WORK ITEM:
Each line of the data below goes into the copy exactly; pictures do not.

★ ★ ★ ★ ★ ★ ★

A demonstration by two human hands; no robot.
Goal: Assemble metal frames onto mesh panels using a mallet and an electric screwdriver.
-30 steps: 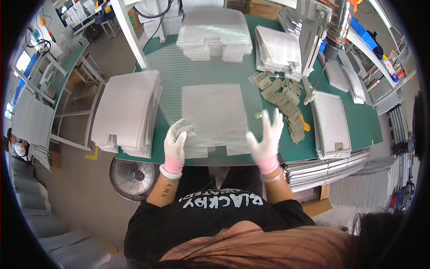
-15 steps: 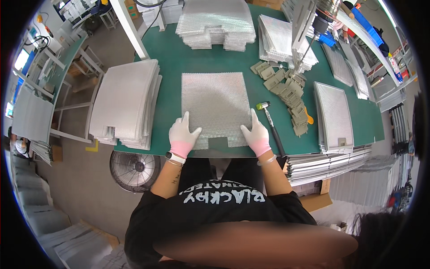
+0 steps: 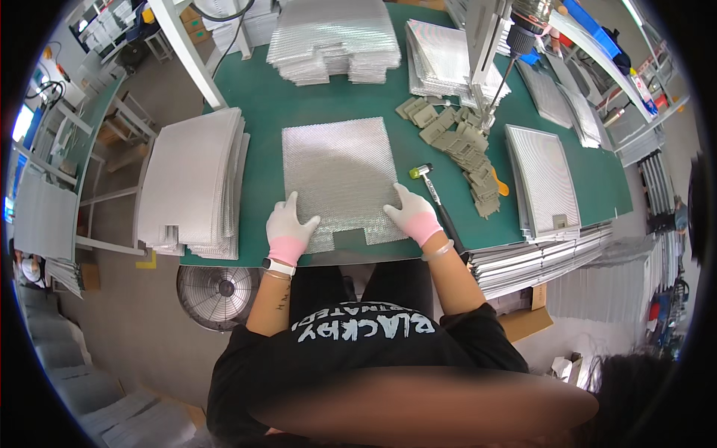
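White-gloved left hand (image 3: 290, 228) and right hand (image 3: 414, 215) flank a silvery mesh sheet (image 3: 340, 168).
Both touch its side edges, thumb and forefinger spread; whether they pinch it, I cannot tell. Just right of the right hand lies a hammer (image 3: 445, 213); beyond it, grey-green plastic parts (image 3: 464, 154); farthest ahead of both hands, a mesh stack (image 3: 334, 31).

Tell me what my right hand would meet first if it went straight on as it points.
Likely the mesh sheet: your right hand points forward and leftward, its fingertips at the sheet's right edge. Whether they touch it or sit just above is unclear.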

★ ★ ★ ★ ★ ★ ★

RESPONSE:
A demonstration by two human hands; no robot.
Goal: Assemble metal frames onto mesh panels using a mallet and an electric screwdriver.
-30 steps: 
-15 steps: 
+0 steps: 
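White-gloved left hand (image 3: 290, 228) and right hand (image 3: 414, 215) flank a silvery mesh sheet (image 3: 340, 168).
Both touch its side edges, thumb and forefinger spread; whether they pinch it, I cannot tell. Just right of the right hand lies a hammer (image 3: 445, 213); beyond it, grey-green plastic parts (image 3: 464, 154); farthest ahead of both hands, a mesh stack (image 3: 334, 31).

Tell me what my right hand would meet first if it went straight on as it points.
Likely the mesh sheet: your right hand points forward and leftward, its fingertips at the sheet's right edge. Whether they touch it or sit just above is unclear.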

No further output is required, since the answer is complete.